Simple Action Review – Anat Zecharia

Anat Zecharia
19.03.2017

Yasmeen Godder’s latest works make a shift in the active dancers/passive audience dynamic. In them, she transfers some of the power and initiative of the piece to the audience, but for her, as always, the true hero is the human body.

The work “Simple Action” was inspired by the 13th century Catholic Hymn ‘Stabat Mater’, depicting the moments when Miriam, mother of Christ, stands next to Jesus’ cross watching his anguish.

Inside a cloth-covered canopy, the six dancers invite the spectators to take part in a series of seemingly simple actions. Each time, one of the dancers approaches someone in the group of approximately 40 spectators and invites him or her to join him at the center of the room. Together, couples of all ages and types duplicate time and again mirror exercises of trust and submission, all in various balance, cuddling and yielding techniques. It’s like observing a complete archive of surrender and submission that at first seems detached of reason and circumstance.

Ever so slowly, an expectation for something to occur grows, there’s an air of anticipation to an event, drama or a resolution. And gradually, what started out as a handshake, a little smile, turns into a ritual wherein dancer and spectator repeatedly reenact the minimalist construction of the Pieta scene, Christianity’s ultimate motif of Maria cradling Jesus, her dead son, after lifting him down from the cross.  It’s the accumulation of touching mise-en-scenes by characters frozen amid a self-absorbed human action. It’s more interesting to consider this action as one element within a full sequence that produces an accumulative assertion, than as a singular moment in time. Tomer Damsky’s musical accompaniment, singing and playing the Shruti box (an Indian instrument) creates a rough surface and the top sounds, a moment before we get the feeling that this is a space of pure abuse, scratch and penetrate us like something that has been suppressed and now involuntarily rises to the surface.

The beautiful thing here is that it all happens out of authentic dynamics rather than complete control of the situation with zero risks. And yet, Godder ought to beware people’s surprising willingness to follow orders given an authoritative figure bossing them around. Their obedience level rises in vague, alien situations and with the absence of personal responsibility, they are devoid any sense of criticism. She ought to steer clear of works that resemble such guru cult simulations that encourage the participants’ herd-like, non-critical worshiping behavior in a process that is almost parodic.
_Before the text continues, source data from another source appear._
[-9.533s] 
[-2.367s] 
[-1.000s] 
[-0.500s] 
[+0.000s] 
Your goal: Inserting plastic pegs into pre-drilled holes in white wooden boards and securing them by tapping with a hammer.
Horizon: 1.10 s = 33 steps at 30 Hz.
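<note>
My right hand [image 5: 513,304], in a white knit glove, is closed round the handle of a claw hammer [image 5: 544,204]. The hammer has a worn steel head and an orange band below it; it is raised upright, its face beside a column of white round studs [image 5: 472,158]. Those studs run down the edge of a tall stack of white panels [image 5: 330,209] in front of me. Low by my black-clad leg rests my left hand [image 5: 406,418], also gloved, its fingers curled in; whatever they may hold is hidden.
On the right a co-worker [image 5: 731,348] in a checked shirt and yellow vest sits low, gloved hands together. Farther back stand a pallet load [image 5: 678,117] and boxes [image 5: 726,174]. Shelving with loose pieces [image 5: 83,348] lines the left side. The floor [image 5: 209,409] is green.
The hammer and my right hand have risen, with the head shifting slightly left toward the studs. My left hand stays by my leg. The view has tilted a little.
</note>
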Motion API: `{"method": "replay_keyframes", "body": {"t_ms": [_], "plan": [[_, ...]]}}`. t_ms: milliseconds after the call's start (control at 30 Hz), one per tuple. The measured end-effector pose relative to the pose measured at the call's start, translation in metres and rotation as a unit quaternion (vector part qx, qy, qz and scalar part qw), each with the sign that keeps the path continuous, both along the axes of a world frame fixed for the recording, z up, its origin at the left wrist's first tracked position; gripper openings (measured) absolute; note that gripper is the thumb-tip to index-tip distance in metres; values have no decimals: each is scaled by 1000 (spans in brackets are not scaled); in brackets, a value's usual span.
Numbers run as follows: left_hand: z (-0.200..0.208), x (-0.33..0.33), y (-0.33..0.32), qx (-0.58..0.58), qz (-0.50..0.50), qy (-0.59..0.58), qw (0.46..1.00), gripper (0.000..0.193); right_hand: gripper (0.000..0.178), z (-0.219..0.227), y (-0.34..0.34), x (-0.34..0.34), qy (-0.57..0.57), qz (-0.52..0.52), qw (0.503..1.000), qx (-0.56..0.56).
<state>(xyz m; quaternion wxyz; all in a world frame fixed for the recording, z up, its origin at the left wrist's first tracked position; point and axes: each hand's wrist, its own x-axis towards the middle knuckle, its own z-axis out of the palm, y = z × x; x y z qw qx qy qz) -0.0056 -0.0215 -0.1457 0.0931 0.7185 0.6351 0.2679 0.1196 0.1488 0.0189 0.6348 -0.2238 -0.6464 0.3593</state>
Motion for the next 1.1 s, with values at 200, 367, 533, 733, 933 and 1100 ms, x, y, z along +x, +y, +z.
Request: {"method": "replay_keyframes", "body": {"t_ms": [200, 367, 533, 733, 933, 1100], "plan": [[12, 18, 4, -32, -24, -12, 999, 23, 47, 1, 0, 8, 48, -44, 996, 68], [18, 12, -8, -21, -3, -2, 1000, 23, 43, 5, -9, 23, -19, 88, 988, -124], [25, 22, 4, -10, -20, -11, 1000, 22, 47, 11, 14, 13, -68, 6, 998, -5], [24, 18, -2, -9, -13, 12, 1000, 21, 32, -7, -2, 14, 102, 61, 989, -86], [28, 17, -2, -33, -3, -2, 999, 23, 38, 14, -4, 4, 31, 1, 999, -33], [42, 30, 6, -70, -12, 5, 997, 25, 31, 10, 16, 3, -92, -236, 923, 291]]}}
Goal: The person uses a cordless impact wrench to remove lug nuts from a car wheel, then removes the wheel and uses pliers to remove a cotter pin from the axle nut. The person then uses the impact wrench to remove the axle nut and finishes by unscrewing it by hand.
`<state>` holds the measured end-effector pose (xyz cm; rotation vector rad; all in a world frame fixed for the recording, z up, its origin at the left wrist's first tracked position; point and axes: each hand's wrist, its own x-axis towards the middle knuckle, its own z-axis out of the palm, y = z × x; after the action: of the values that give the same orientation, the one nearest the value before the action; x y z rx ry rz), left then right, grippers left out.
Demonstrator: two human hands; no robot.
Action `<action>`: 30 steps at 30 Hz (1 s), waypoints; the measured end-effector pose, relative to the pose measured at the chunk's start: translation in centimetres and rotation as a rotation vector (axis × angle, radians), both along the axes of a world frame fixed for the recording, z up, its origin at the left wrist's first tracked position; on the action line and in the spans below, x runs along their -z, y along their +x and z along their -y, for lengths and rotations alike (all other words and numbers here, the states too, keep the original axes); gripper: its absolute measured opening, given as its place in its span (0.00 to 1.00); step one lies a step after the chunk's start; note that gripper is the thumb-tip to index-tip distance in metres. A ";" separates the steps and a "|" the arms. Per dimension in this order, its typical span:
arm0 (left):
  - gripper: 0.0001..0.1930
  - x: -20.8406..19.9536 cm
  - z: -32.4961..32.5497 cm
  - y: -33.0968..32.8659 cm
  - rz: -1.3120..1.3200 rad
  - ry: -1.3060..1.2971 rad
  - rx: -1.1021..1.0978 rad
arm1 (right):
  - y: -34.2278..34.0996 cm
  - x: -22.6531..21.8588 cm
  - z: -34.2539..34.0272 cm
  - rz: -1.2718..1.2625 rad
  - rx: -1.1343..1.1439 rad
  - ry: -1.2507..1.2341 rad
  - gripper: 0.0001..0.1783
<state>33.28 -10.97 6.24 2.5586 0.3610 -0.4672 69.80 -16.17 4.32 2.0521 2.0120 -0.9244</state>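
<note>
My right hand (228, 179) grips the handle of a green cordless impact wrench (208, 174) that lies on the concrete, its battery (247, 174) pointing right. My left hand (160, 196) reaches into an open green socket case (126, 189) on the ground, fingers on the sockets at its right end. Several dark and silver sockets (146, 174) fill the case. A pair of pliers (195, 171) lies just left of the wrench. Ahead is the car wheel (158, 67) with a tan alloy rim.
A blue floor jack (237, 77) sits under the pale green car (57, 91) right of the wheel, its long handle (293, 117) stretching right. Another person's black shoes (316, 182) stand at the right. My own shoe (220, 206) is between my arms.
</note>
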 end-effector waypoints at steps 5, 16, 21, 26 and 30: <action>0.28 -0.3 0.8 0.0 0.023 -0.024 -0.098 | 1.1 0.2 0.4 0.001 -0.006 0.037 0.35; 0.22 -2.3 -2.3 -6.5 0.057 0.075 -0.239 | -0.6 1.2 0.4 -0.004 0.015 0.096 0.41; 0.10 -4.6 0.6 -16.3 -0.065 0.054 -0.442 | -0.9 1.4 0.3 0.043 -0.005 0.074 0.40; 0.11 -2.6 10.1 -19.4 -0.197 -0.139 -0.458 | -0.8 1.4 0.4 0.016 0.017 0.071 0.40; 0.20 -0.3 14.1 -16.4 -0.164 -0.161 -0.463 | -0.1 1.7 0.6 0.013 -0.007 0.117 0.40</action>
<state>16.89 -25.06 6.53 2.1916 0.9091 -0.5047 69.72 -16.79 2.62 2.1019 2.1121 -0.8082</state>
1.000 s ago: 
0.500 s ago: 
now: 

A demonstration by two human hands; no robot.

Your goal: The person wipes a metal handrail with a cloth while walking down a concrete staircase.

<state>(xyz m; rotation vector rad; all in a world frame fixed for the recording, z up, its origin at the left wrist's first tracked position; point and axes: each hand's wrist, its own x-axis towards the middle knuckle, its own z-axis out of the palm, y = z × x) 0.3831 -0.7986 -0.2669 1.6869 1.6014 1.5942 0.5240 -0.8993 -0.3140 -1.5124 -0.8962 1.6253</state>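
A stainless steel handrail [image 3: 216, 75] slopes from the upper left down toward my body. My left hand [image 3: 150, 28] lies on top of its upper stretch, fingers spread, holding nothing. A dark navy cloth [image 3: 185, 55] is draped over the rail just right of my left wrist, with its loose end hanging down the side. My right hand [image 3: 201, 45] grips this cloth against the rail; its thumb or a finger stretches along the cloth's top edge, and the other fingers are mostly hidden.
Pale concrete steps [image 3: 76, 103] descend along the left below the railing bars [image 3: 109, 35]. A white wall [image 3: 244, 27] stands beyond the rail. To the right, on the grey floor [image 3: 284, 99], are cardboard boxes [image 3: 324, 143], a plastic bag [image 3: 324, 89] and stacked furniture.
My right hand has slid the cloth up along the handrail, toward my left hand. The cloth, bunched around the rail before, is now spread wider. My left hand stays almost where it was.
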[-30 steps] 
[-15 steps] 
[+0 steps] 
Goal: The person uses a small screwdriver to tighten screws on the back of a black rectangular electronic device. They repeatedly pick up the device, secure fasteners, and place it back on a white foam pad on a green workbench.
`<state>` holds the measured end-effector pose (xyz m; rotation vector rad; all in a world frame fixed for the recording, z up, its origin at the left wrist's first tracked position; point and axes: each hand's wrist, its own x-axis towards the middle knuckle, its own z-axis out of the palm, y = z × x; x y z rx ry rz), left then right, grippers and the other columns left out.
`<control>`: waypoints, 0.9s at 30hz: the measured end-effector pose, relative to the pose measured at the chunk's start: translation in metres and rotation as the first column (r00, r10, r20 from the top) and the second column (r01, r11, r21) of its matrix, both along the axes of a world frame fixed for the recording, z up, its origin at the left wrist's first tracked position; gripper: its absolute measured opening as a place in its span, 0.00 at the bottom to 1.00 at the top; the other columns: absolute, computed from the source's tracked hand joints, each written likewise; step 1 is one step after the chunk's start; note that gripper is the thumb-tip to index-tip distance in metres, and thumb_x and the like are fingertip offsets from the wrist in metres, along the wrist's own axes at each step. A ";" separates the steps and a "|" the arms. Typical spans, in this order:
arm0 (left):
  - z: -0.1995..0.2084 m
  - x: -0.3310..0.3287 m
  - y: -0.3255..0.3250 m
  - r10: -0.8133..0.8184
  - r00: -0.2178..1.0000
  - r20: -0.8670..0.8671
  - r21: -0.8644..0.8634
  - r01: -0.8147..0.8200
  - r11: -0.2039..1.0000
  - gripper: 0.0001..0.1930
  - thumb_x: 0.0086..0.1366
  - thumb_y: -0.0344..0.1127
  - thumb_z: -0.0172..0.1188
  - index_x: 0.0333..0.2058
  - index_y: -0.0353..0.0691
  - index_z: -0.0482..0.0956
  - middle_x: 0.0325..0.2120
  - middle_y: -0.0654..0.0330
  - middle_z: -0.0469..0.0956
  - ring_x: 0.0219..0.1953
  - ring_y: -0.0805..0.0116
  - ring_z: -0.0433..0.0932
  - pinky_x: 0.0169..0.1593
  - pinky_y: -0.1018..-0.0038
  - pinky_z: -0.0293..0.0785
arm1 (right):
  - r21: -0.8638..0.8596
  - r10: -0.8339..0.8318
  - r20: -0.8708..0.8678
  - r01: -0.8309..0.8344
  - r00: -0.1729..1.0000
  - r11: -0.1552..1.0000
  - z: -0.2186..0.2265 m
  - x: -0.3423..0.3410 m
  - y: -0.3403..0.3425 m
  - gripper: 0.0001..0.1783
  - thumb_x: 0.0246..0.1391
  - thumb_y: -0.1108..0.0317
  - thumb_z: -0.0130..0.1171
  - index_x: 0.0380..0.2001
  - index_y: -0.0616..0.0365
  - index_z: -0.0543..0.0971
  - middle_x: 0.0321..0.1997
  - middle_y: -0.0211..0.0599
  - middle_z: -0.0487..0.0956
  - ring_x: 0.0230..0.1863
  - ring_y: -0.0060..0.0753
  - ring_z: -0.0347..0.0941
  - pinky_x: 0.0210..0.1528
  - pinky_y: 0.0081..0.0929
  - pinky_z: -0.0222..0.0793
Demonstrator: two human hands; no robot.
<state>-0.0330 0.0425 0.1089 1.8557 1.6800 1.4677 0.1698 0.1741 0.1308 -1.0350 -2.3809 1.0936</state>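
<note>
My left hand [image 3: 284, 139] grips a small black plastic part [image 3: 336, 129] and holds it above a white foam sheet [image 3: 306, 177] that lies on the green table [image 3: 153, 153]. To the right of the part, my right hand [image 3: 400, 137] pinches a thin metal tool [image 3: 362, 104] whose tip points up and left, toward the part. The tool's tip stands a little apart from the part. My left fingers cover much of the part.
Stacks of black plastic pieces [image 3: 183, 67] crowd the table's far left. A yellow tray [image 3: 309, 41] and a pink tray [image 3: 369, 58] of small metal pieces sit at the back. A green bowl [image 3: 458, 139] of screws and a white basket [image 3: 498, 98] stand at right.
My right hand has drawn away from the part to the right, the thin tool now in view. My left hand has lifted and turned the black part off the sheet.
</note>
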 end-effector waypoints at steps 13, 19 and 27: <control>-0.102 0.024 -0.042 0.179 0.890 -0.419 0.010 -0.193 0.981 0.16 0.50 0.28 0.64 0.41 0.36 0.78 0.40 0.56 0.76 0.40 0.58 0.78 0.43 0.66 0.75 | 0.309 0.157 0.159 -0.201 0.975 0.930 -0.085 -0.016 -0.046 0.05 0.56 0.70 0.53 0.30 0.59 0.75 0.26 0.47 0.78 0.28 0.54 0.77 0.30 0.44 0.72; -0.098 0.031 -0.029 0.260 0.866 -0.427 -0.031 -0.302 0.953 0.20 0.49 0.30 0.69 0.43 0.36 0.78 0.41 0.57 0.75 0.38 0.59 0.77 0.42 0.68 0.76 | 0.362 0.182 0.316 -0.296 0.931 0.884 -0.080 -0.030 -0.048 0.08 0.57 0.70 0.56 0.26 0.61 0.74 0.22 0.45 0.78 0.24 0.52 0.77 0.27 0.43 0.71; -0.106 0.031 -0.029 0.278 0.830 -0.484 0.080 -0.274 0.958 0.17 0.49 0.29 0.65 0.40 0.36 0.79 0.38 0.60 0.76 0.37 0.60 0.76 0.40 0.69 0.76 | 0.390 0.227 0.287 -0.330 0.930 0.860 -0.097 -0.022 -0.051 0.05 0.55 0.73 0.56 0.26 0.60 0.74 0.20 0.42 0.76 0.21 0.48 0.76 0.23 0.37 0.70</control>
Godder, utilizing her judgment and sense of aesthetics, expects her audience to experience her art through the same a-materialistic prism of direct body-art as a substitute for immeasurable, unexchangeable emotions and consciousness. She creates an artificial witchcraft-inducing bubble, and through multiplication of the same thing, establishes a complete extravaganza of submission. And for those among us who are willing, she offers a sort of rewarding universe imbued with the sadness of ghostly spectacles.

“Simple Action” by Godder, one of Israeli dance’s most original choreographers, is yet another ongoing journey that refuses to arrive at a safe harbor. It’s romance in its most profound and humane sense, accompanied by an ever-present shrewd smile, that lifts the spirits of all those on board for the ride.